## Work request
Considering the entries that follow, report how many lines include the string "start", giving the number alone.

## Exercise inputs
-- -- --
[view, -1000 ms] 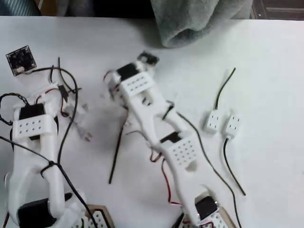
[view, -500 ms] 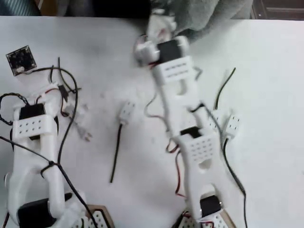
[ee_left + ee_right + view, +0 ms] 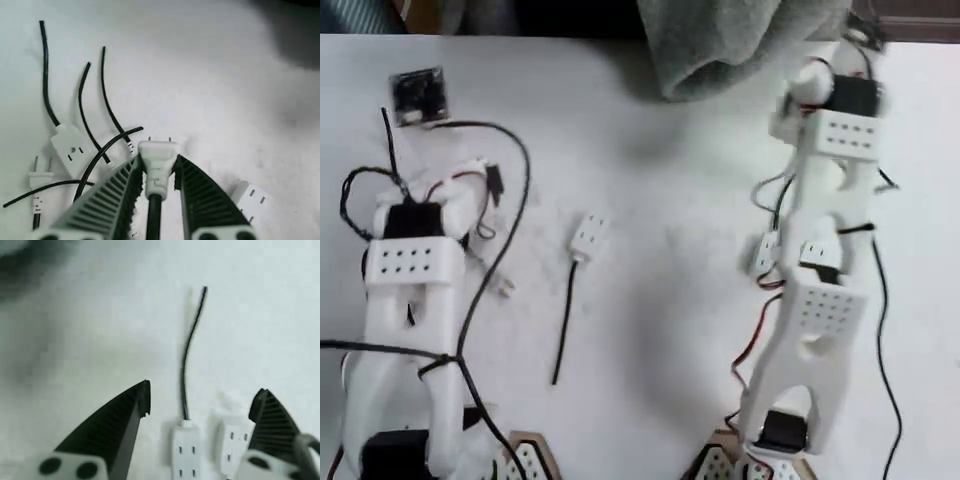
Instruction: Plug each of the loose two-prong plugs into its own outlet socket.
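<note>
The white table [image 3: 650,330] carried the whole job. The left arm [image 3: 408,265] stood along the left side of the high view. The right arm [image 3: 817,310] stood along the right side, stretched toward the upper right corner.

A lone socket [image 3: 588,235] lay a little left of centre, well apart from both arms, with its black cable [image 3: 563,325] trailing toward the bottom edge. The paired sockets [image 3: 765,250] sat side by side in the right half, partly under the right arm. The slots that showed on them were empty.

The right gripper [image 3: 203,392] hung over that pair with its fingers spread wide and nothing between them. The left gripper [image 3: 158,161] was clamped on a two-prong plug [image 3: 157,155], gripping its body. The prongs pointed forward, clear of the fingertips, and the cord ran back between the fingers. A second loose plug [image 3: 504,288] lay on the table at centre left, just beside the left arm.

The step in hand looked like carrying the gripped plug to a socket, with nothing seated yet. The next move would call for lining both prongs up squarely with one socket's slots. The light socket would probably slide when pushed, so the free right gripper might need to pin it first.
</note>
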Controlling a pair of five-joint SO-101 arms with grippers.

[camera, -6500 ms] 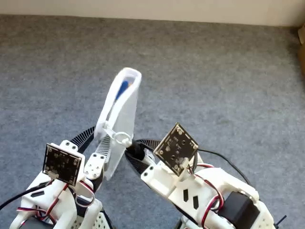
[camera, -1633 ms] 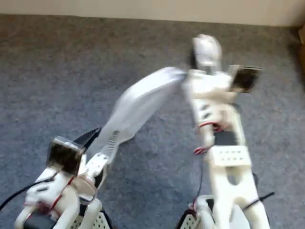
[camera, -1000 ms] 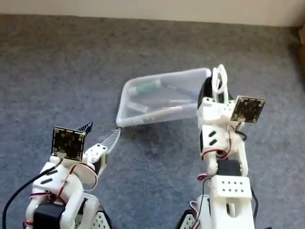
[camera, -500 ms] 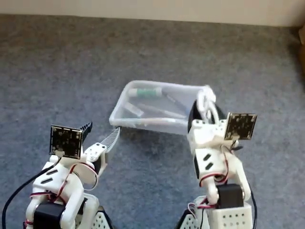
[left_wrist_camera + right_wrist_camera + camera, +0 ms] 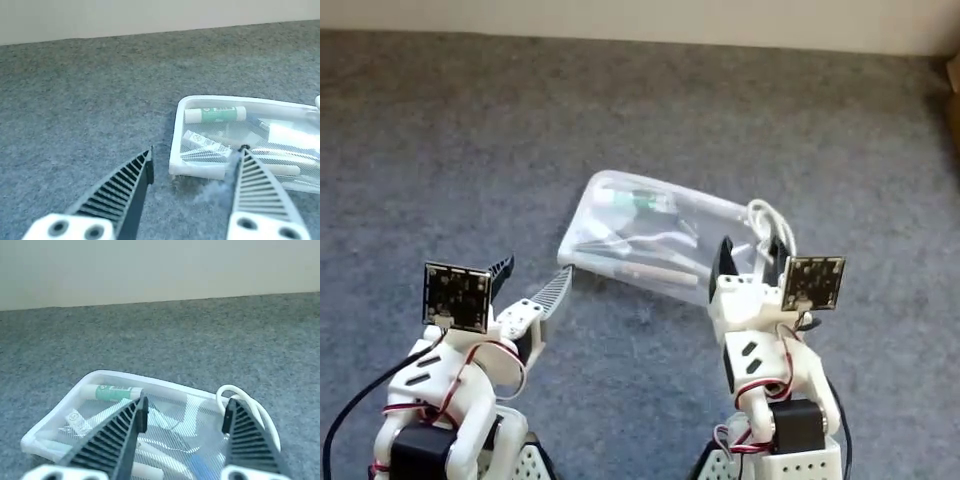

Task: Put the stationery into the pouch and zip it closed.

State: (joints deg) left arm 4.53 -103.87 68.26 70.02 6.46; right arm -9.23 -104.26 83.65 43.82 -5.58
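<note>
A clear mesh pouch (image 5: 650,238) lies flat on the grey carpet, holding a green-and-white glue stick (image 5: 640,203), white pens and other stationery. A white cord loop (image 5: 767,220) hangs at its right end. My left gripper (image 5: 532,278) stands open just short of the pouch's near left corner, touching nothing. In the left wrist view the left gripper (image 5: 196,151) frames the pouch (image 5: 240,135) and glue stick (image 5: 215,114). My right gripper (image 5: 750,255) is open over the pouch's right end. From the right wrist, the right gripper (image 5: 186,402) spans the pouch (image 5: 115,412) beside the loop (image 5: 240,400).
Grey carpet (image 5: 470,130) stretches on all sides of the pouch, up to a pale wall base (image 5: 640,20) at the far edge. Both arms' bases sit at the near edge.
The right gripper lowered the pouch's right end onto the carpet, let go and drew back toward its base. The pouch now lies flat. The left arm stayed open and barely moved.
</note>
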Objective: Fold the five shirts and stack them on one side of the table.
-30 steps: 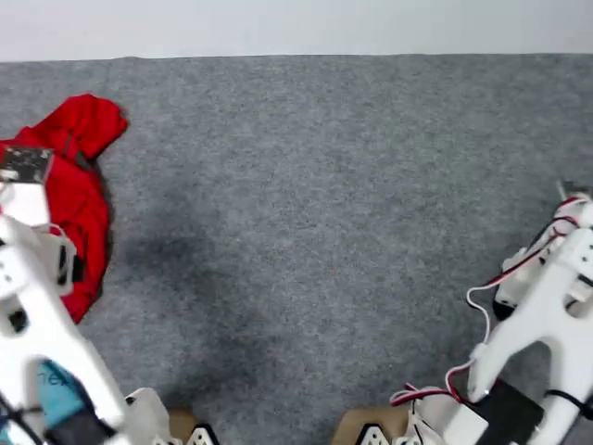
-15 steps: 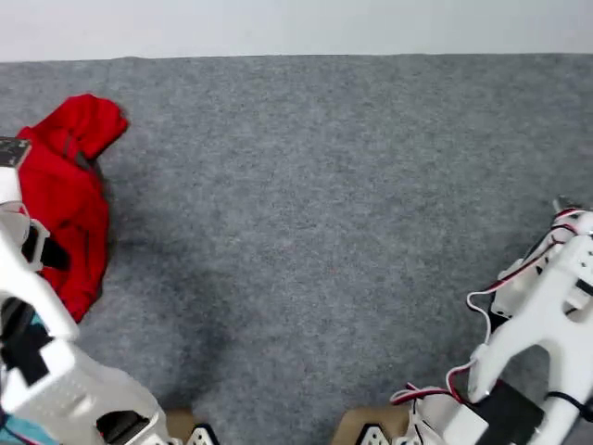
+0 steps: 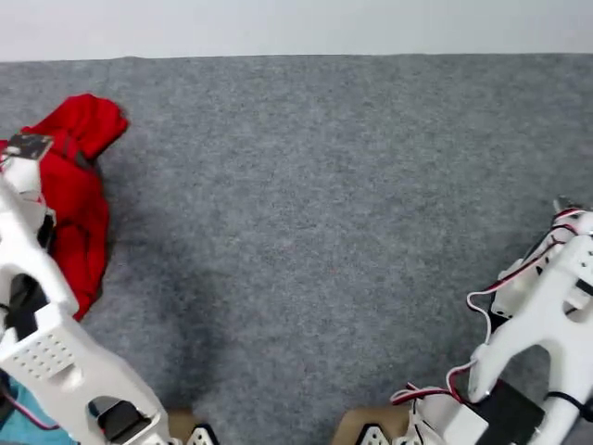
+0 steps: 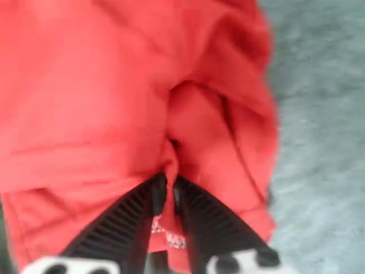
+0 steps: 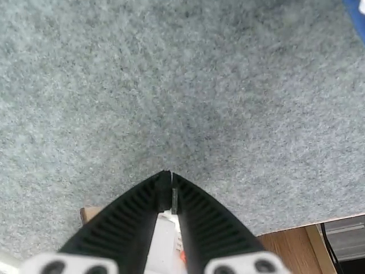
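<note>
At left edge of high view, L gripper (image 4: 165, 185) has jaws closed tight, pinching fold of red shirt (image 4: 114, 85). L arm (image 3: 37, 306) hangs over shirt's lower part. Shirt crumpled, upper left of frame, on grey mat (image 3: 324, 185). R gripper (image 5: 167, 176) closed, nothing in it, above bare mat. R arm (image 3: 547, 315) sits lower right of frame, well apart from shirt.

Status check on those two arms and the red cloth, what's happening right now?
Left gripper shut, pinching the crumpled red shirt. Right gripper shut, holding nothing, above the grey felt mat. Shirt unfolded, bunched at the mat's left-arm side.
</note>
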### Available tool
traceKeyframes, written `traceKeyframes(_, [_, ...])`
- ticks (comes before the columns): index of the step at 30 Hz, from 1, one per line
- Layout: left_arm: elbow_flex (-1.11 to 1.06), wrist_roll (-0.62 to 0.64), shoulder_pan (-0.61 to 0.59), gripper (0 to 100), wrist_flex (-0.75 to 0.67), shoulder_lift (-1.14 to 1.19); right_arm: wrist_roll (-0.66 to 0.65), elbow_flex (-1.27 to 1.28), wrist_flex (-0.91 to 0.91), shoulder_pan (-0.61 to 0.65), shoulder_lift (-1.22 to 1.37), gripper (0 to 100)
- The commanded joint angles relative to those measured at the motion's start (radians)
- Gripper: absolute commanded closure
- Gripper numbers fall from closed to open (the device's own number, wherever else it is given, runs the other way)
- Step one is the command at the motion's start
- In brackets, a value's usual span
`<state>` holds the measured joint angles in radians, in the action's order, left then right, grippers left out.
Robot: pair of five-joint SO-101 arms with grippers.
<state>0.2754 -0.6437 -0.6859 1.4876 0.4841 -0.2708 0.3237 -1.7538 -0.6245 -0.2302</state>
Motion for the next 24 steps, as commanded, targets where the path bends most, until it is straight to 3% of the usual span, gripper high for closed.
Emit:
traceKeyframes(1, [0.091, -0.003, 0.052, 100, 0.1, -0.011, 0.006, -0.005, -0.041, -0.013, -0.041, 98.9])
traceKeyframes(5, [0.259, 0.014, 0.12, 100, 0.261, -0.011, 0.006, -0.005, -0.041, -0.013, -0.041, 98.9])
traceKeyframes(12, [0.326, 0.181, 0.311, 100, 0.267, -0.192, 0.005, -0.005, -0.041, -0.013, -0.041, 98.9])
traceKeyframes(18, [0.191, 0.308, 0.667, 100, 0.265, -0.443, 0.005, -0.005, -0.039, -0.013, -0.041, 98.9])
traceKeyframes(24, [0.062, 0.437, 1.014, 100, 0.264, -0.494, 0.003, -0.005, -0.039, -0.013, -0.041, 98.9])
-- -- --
## Response
2